### Exercise objective
For the listing that follows, give again exactly the lines from the one with "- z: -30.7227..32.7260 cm" to the one with "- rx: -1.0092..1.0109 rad", including both.

### Excerpted data
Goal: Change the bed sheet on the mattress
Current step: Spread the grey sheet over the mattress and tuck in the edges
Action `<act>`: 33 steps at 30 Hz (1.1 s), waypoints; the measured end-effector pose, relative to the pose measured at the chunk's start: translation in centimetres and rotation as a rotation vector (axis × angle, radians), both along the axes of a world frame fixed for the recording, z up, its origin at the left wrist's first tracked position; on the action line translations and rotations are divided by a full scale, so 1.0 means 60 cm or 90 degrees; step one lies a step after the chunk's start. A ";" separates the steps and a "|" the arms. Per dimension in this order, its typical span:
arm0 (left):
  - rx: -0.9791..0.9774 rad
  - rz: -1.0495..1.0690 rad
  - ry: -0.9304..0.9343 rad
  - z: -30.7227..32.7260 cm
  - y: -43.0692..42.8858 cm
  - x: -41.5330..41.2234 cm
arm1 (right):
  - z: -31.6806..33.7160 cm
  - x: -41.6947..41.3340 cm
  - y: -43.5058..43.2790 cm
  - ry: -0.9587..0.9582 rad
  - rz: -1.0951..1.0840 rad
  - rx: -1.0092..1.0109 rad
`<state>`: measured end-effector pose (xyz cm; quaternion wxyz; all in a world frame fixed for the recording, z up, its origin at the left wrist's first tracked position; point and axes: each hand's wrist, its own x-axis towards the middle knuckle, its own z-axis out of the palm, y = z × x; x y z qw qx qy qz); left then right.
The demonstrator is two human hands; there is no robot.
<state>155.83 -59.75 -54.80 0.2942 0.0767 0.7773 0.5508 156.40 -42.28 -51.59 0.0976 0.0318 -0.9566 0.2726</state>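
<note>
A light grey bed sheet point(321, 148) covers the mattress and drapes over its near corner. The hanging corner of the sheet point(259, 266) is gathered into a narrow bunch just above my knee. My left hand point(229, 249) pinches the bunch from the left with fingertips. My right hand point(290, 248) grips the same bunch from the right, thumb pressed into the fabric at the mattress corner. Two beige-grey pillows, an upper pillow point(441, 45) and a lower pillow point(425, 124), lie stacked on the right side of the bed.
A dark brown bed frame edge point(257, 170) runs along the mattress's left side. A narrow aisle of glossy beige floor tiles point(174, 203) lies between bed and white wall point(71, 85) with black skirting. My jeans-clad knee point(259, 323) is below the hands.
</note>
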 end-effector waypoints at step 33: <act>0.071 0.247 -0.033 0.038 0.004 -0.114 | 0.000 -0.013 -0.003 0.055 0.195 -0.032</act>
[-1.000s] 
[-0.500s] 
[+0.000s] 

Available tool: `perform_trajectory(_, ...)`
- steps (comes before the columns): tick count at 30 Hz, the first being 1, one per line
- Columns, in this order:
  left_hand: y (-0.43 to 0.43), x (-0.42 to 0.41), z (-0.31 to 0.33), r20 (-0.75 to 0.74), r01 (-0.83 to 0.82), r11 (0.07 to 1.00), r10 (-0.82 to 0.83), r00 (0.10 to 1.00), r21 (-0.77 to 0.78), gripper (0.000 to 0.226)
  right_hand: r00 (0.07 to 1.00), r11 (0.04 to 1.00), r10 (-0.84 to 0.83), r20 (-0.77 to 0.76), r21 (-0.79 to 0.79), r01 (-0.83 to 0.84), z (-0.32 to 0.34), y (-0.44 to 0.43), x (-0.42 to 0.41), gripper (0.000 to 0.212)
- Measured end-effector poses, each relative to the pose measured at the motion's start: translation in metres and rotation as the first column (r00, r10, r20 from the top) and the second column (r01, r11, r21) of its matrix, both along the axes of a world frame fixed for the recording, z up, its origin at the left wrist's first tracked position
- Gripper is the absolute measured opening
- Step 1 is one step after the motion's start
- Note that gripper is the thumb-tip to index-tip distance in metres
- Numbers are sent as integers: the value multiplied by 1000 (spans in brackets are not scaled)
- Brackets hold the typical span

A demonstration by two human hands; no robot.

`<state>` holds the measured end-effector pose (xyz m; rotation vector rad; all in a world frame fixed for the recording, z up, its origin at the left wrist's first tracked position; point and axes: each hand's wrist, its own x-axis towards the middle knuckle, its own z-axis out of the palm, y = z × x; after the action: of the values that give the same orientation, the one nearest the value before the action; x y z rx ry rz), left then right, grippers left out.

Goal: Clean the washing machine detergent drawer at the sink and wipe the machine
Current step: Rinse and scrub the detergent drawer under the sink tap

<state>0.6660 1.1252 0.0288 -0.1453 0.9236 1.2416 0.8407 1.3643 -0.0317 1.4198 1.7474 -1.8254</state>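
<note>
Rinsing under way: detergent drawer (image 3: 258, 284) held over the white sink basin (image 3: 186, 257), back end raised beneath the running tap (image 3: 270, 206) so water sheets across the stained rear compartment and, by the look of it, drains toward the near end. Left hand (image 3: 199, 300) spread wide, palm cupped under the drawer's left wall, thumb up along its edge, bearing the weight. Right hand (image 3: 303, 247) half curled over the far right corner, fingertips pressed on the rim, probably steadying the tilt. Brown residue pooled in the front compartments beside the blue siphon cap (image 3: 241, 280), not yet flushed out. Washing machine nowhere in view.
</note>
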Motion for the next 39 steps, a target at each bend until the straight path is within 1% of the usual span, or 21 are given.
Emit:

### Expected answer
  - z: -30.7227..32.7260 cm
  - y: -43.0692..42.8858 cm
  - x: -41.5330..41.2234 cm
arm1 (right):
  - z: -31.6806..33.7160 cm
  - x: -41.6947..41.3340 cm
  - y: -43.5058..43.2790 cm
  - ry: -0.9587..0.9582 rad
  - rz: -1.0951..1.0840 rad
  - rx: -1.0092..1.0109 rad

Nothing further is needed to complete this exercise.